§ **AIM OF THE TASK**: Every entry here should be copied exactly.

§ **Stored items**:

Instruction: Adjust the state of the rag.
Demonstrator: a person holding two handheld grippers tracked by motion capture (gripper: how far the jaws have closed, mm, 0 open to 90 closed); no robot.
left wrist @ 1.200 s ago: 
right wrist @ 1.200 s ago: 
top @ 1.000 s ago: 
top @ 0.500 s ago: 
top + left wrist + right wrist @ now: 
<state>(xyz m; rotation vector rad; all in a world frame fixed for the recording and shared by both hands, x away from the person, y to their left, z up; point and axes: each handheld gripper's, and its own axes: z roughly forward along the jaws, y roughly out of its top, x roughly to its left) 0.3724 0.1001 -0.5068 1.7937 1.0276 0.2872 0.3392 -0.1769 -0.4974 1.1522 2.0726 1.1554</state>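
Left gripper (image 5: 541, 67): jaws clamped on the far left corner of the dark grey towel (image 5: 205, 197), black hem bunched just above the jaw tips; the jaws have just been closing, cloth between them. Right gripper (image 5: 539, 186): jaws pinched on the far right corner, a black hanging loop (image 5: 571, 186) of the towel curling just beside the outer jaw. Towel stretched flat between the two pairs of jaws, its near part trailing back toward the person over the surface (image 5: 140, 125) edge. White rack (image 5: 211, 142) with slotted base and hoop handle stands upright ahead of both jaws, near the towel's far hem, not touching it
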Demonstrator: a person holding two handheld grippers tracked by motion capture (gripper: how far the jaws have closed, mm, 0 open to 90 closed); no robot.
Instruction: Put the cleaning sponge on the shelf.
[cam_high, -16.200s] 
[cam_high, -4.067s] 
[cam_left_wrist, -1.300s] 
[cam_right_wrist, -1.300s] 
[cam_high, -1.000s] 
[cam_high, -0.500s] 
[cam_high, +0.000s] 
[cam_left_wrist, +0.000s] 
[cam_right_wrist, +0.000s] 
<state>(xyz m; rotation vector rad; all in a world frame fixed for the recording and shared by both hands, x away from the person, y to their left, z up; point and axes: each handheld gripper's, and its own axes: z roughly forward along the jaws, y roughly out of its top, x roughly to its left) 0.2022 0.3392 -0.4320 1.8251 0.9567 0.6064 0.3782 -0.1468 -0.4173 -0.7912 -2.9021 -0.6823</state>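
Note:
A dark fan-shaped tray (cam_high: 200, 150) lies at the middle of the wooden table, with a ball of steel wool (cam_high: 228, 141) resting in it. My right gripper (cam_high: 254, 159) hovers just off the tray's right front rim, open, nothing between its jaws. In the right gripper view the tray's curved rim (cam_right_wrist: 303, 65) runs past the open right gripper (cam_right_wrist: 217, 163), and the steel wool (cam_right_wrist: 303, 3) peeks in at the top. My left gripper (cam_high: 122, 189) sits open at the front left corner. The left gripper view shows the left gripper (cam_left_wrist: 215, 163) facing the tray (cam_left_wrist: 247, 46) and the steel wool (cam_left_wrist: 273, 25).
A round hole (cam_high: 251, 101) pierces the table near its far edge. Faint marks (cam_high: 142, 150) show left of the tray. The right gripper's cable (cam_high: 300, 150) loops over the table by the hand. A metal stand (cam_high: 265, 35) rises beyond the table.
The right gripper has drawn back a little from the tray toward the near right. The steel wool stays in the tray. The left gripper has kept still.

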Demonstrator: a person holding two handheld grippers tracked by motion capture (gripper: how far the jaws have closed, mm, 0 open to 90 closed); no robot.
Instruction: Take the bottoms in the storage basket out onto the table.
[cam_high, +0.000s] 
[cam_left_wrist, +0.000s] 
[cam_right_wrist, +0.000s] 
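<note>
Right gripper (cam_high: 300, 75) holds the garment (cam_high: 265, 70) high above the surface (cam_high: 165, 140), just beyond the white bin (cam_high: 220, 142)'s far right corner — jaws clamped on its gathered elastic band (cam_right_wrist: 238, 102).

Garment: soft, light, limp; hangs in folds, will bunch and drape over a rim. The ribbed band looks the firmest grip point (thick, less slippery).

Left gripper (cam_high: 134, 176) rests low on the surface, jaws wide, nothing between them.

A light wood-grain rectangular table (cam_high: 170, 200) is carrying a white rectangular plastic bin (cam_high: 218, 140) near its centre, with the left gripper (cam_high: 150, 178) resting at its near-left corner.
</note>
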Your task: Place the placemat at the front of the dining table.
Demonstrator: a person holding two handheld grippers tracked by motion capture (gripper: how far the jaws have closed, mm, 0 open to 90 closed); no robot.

§ **ANSWER TO THIS PROBLEM**:
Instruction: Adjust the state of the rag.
Demonstrator: a person holding two handheld grippers tracked by motion capture (gripper: how far the jaws have closed, mm, 0 open to 90 closed); no robot.
left wrist @ 1.200 s ago: 
right wrist @ 1.200 s ago: 
top @ 1.000 s ago: 
top @ 0.500 s ago: 
top + left wrist + right wrist @ now: 
<state>(xyz m; rotation vector rad; all in a world frame fixed for the recording and shared by both hands, x away from the person, y to their left, z up; point and axes: each handheld gripper's, and its own axes: z roughly forward along the jaws, y roughly out of its top, x roughly to its left) 0.3724 0.1001 -0.5068 1.7937 1.0276 0.2872 0.3392 -0.1769 -0.4974 1.1522 2.0726 1.1554</state>
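Left gripper (image 5: 541, 67): jaws clamped on the far left corner of the dark grey towel (image 5: 205, 197), black hem bunched just above the jaw tips; the jaws have just been closing, cloth between them. Right gripper (image 5: 539, 186): jaws pinched on the far right corner, a black hanging loop (image 5: 571, 186) of the towel curling just beside the outer jaw. Towel stretched flat between the two pairs of jaws, its near part trailing back toward the person over the surface (image 5: 140, 125) edge. White rack (image 5: 211, 142) with slotted base and hoop handle stands upright ahead of both jaws, near the towel's far hem, not touching it
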Demonstrator: a person holding two handheld grippers tracked by motion capture (gripper: how far the jaws have closed, mm, 0 open to 90 closed); no robot.
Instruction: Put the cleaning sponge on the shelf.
[cam_high, -16.200s] 
[cam_high, -4.067s] 
[cam_left_wrist, -1.300s] 
[cam_right_wrist, -1.300s] 
[cam_high, -1.000s] 
[cam_high, -0.500s] 
[cam_high, +0.000s] 
[cam_left_wrist, +0.000s] 
[cam_right_wrist, +0.000s] 
<state>(xyz m; rotation vector rad; all in a world frame fixed for the recording and shared by both hands, x away from the person, y to their left, z up; point and axes: each handheld gripper's, and its own axes: z roughly forward along the jaws, y roughly out of its top, x roughly to its left) 0.2022 0.3392 -0.4320 1.8251 0.9567 0.6064 0.3782 -0.1468 -0.4173 -0.7912 -2.9021 -0.6823</state>
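Note:
A dark fan-shaped tray (cam_high: 200, 150) lies at the middle of the wooden table, with a ball of steel wool (cam_high: 228, 141) resting in it. My right gripper (cam_high: 254, 159) hovers just off the tray's right front rim, open, nothing between its jaws. In the right gripper view the tray's curved rim (cam_right_wrist: 303, 65) runs past the open right gripper (cam_right_wrist: 217, 163), and the steel wool (cam_right_wrist: 303, 3) peeks in at the top. My left gripper (cam_high: 122, 189) sits open at the front left corner. The left gripper view shows the left gripper (cam_left_wrist: 215, 163) facing the tray (cam_left_wrist: 247, 46) and the steel wool (cam_left_wrist: 273, 25).
A round hole (cam_high: 251, 101) pierces the table near its far edge. Faint marks (cam_high: 142, 150) show left of the tray. The right gripper's cable (cam_high: 300, 150) loops over the table by the hand. A metal stand (cam_high: 265, 35) rises beyond the table.
The right gripper has drawn back a little from the tray toward the near right. The steel wool stays in the tray. The left gripper has kept still.
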
Demonstrator: a person holding two handheld grippers tracked by motion capture (gripper: how far the jaws have closed, mm, 0 open to 90 closed); no robot.
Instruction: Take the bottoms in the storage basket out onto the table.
[cam_high, +0.000s] 
[cam_left_wrist, +0.000s] 
[cam_right_wrist, +0.000s] 
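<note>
Right gripper (cam_high: 300, 75) holds the garment (cam_high: 265, 70) high above the surface (cam_high: 165, 140), just beyond the white bin (cam_high: 220, 142)'s far right corner — jaws clamped on its gathered elastic band (cam_right_wrist: 238, 102).

Garment: soft, light, limp; hangs in folds, will bunch and drape over a rim. The ribbed band looks the firmest grip point (thick, less slippery).

Left gripper (cam_high: 134, 176) rests low on the surface, jaws wide, nothing between them.

A light wood-grain rectangular table (cam_high: 170, 200) is carrying a white rectangular plastic bin (cam_high: 218, 140) near its centre, with the left gripper (cam_high: 150, 178) resting at its near-left corner.
</note>
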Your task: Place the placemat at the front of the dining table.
Demonstrator: a person holding two handheld grippers tracked by motion capture (gripper: how far the jaws have closed, mm, 0 open to 90 closed); no robot.

This concludes the output.